The game is entirely in French, but its portrayal of telecommunication resources is something almost everyone can understand. Each of the four stories is centered on a specific form of Internet media: a message board, mobile Internet, online gaming, and blogging. The game asks the player to travel 15 years into the past to prevent the irresponsible use of each medium. 2025 Ex Machina relies on an interesting mix of branching dialogue options, logic puzzles, The Sims-styled management strategy, and simulated reality in the style of UFO on Tape to help contextualize its message.

But the game all-too-frequently resembles a bad PSA: too perplexing and illogical on the one hand, too simplistic and condescending on the other. Often, the game’s philosophy is undermined by design choices that—while fostering gameplay—don’t make any real sense. In the story “Hugo & Tom à Zoumbi’city” (“Hugo & Tom in Zombie City”), I had to both maintain a good reputation in a zombie-themed MMO and balance a Sims-esque weeklong schedule of Tom’s activities. I thought I was just a time-traveling hacker detective—now I’m a god capable of deciding when the kid eats and goes to the pool?

2025 Ex Machina uses a simple, first-person cursor avatar—referring to the player by a chosen username—as a way to identify the player with the subject matter. But the obvious inconsistencies in the game’s logic corrupted the relationship I had with my role. I was distracted by the absurdity of the scenarios. That a phishing site has decided to embarrass four people who all happen to know each other seems more than a little convenient. I also wrote a list of ways 2025 Ex Machina abuses the space-time continuum—it’s a long one. These inconsistencies and plot holes not only break the suspension of disbelief, they insult the player’s intelligence. That’s considering the target age.

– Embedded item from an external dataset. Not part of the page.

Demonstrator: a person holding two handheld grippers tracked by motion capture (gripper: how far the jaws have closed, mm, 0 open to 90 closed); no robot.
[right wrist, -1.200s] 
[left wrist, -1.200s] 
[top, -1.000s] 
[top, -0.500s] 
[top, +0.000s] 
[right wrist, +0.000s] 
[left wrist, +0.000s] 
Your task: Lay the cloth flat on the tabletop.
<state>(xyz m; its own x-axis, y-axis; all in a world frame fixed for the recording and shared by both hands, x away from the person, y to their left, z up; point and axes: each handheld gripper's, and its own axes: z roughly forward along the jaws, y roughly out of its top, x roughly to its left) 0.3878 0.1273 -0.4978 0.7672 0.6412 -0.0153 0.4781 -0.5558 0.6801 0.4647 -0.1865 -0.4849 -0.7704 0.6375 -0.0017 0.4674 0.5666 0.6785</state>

Tralalere designed 2025 Ex Machina in association with the European Union and a government organization called the Delegation of Internet Usage as part of an overall awareness campaign. To its credit, the project encourages open discussion and aims to educate and inform its users. But the game is oppressed by poor execution. And I couldn’t help but snicker a little when its website required me to enter my personal information to create a save profile.

I hope no future phishing site finds evidence I played this game. That would be embarrassing.